Título: O Brasil e o banco de Chávez
Autor:
Fonte: O Estado de São Paulo, 23/03/2007, Notas e Informações, p. A3

O governo brasileiro decidiu contemporizar, em vez de rejeitar, de uma vez por todas, o plano do presidente da Venezuela, Hugo Chávez, de criação do Banco do Sul. O assunto foi mais uma vez debatido, nesta semana, durante a reunião anual do Banco Interamericano de Desenvolvimento (BID), realizada na Guatemala, e a proposta venezuelana, apoiada anteriormente pelo presidente Néstor Kirchner, da Argentina, agora tem o respaldo também das autoridades bolivianas e equatorianas. O caminho escolhido por Brasília - prolongar o exame do assunto e evitar uma decisão a curto prazo - pode evitar aborrecimentos diplomáticos neste momento, mas envolve um risco não desprezível. Enquanto o tema continuar em pauta, as pressões favoráveis à proposta do presidente Chávez poderão intensificar-se e a recusa poderá tornar-se politicamente mais custosa.

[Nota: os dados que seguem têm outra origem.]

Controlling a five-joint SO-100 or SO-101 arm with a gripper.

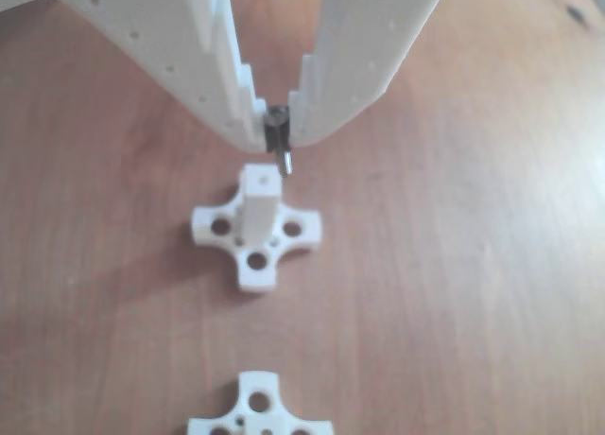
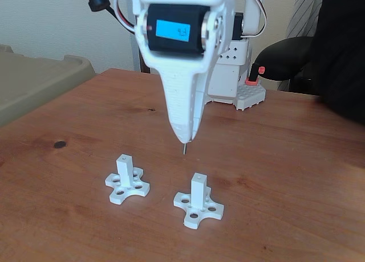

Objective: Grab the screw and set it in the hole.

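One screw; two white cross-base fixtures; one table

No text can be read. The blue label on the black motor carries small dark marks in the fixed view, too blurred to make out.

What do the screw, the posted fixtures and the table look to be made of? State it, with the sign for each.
Screw: dark grey metal, by its glint at the tip, held in the jaws. Fixtures: matte white plastic, probably 3D-printed; too blurred to confirm layer lines. Table: reddish-brown wood or wood-look laminate, by its grain streaks and a dark knot.
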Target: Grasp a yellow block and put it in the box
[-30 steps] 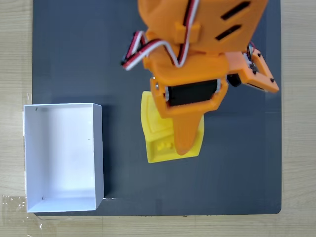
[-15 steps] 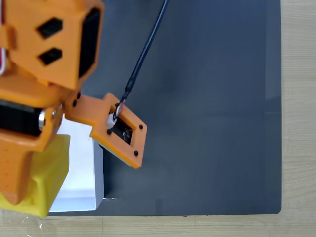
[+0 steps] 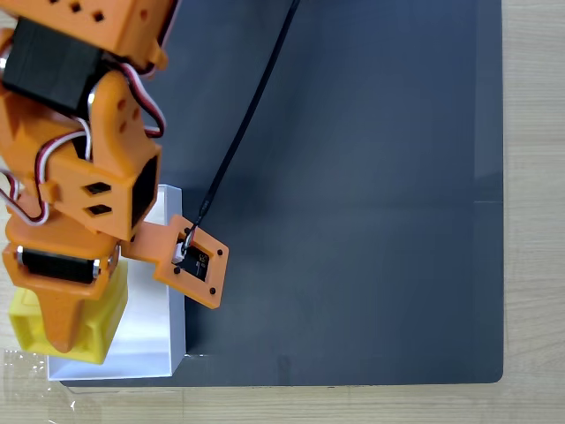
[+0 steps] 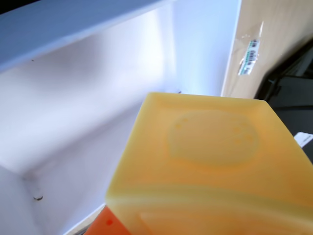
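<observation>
Above the near-left corner of the white box (image 3: 168,291), the gripper (image 3: 64,331) is closed on the yellow block (image 3: 97,331). Block overlaps the box's left wall in the fixed view; release likely needs a rightward shift toward the box centre.

Pale wood surface (image 3: 534,221) under a dark mat (image 3: 353,194)

In the fixed view the mat covers nearly all of the surface, leaving wood strips at 3, 6 and 9 o'clock. The box (image 3: 163,353) sits at the mat's 8 o'clock corner, its white wall meeting the mat; clear tape (image 3: 22,362) glints on the wood beside it.
</observation>
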Action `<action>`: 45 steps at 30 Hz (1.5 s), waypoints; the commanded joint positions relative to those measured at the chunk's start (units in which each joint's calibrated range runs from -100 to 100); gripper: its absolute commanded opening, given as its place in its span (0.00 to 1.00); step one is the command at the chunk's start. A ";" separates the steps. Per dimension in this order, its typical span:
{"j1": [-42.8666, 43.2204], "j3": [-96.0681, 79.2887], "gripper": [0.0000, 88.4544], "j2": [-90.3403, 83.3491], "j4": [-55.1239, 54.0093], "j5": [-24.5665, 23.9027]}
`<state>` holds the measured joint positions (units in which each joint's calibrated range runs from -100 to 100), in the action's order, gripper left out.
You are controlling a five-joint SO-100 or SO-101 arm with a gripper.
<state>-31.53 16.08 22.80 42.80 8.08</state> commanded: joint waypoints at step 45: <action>5.52 0.97 0.01 -26.02 26.14 -6.77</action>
<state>-27.40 16.17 7.04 62.61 4.75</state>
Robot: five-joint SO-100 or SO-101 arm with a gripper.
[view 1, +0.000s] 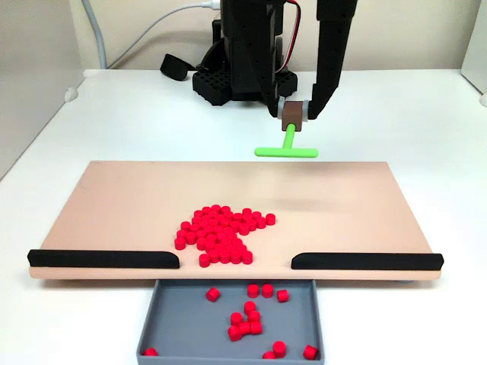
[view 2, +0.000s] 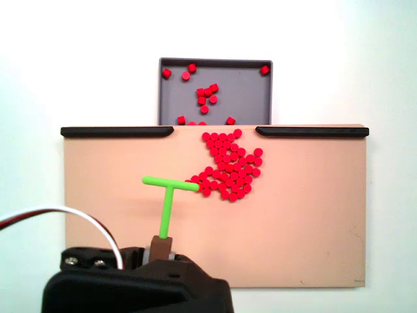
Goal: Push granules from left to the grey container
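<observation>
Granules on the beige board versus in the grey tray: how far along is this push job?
Partly done. About a dozen granules already lie in the grey container. In hand: the gripper holds the green T-shaped pusher, its crossbar lifted behind the pile. Left: the main heap of granules, clearly the larger share, sits on the beige board near the gap between the black strips.

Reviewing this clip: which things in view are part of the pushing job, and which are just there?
Part of the job:
- granules
- grey container
- green T-shaped pusher, held in the gripper
- beige board with black strips

Just there:
- white cable
- black object beside the arm base
</observation>
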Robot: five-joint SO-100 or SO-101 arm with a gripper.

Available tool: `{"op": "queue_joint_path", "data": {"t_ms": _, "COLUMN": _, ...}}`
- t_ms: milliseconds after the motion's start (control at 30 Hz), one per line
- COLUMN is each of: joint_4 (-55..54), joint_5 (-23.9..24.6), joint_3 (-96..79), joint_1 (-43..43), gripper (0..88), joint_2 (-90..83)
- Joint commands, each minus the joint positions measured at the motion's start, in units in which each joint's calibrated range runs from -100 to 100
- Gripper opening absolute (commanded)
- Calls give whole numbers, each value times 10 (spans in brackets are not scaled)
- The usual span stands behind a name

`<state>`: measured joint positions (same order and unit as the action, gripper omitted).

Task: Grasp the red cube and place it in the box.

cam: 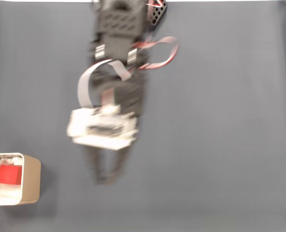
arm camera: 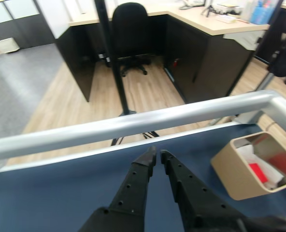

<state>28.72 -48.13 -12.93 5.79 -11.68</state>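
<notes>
though nearly closed and empty, the hand [arm camera: 157, 155] well apart from the bright-red matte red cube [cam: 9, 174], inside the box [cam: 32, 178].

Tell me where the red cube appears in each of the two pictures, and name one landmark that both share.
Fixed view: the red cube is at the lower left, inside the box, on its white lining.
Wrist view: the red cube is at the lower right, inside the box, right of the gripper.
Shared landmark: the beige box on the blue table.
</notes>
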Motion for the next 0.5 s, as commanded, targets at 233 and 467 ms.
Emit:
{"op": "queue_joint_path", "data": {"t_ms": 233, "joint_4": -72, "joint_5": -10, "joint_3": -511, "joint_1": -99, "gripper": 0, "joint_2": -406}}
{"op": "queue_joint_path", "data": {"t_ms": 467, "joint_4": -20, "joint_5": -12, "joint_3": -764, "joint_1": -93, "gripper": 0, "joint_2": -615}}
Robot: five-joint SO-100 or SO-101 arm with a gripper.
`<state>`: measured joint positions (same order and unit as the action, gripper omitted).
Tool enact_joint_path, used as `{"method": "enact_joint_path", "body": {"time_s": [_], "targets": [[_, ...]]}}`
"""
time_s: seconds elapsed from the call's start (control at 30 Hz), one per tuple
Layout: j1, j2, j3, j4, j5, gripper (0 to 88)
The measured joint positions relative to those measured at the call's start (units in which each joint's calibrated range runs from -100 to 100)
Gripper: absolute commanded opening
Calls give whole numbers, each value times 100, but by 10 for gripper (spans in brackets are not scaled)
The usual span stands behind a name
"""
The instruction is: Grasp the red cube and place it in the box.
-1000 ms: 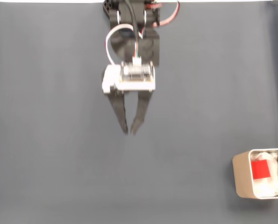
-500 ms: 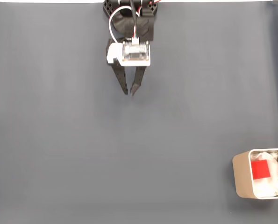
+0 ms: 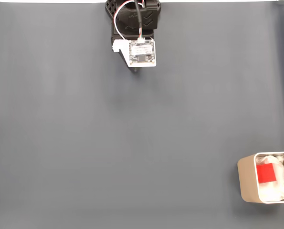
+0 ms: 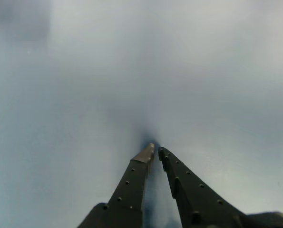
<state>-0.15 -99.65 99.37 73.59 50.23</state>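
the red cube (image 3: 266, 173) lies inside the box (image 3: 247, 179); the pincer (image 4: 155, 151) is closed, empty.

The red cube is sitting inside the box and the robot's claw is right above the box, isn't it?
Not quite. The red cube is inside the box, at the bottom right of the fixed view. But the gripper is not above it: it is far away, at the top of that view, folded in by the arm's base.
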Motion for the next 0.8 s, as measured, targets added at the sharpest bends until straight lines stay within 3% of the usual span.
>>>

A América do Sul dispõe de dois mecanismos financeiros de alcance regional para os projetos de desenvolvimento. O mais amplo e mais tradicional é o BID. Seus dirigentes e burocratas têm longa experiência no financiamento dos governos sul-americanos. Seu último presidente, o uruguaio Enrique Iglesias, abriu há vários anos a discussão sobre planos de integração regional. Não é uma questão simples, mas vale a pena buscar mecanismos de apoio a projetos desenvolvidos em parceria por dois ou mais países sócios da instituição. O outro mecanismo é a Corporação Andina de Fomento (CAF), de cujo capital o Brasil participa.

Nas últimas discussões, na Guatemala, representantes brasileiros defenderam o fortalecimento dessas duas instituições e uma exploração mais ampla de suas possibilidades. É o caminho mais sensato. O debate sobre a integração física da América do Sul intensificou-se desde os anos 90, principalmente por iniciativa de Brasília. O BID e a CAF envolveram-se na discussão, mas ainda é preciso avançar na formulação de soluções técnicas.

Os defensores da formação do Banco do Sul apresentam argumentos essencialmente ideológicos. Segundo o ministro da Economia do Equador, Ricardo Patiño, é preciso criar uma alternativa ao sistema financeiro internacional, pois o atual sistema só tem servido para apoiar políticas concentradoras de renda e de riqueza, deixando de lado as necessidades dos pobres.

Criado em 1959, o BID é formado por 26 países da América Latina e do Caribe e entre seus financiadores se incluem os EUA, o Canadá, 16 países europeus, o Japão, Israel e a Coréia do Sul. Os latino-americanos têm 50,02% dos votos. Os EUA, 30%, porque contribuem com a maior fatia do capital. O Banco do Sul, segundo os defensores da proposta, seria uma instituição livre da influência norte-americana. ¿Estamos em uma ofensiva¿, disse o ministro das Finanças da Venezuela, Rodrigo Cabeza, referindo-se à manobra para diminuir a influência dos EUA. Não se trata apenas de criar uma alternativa ao BID. Também o Banco Mundial e o FMI são alvos da contestação liderada por Chávez.

Não há nenhum bom motivo para o governo brasileiro se envolver na aventura. A idéia do Banco do Sul tem um vício de origem. Muito mais que uma proposta econômica para o desenvolvimento regional, é mais um elemento da política do presidente Chávez de confrontação com Washington.

Alguns governos sul-americanos apóiam a idéia, neste momento, por evidente motivação ideológica. O engajamento das autoridades bolivianas e equatorianas tem um sentido claramente político. A adesão do presidente Kirchner tem outro caráter. O governo argentino depende, neste momento, do apoio do Tesouro venezuelano para a rolagem de uma parcela significativa de sua dívida. Sem acesso ao mercado financeiro internacional e com dificuldades para se entender com o FMI, o governo do presidente Kirchner aceitou uma relação de dependência com o presidente Hugo Chávez. O governo petista contribuiu, tanto por ideologia quanto por erro de cálculo, para a consolidação da influência regional de Chávez e para a formação do eixo Buenos Aires-Caracas. Demorou a perceber o erro e agora paga o custo político desse engano.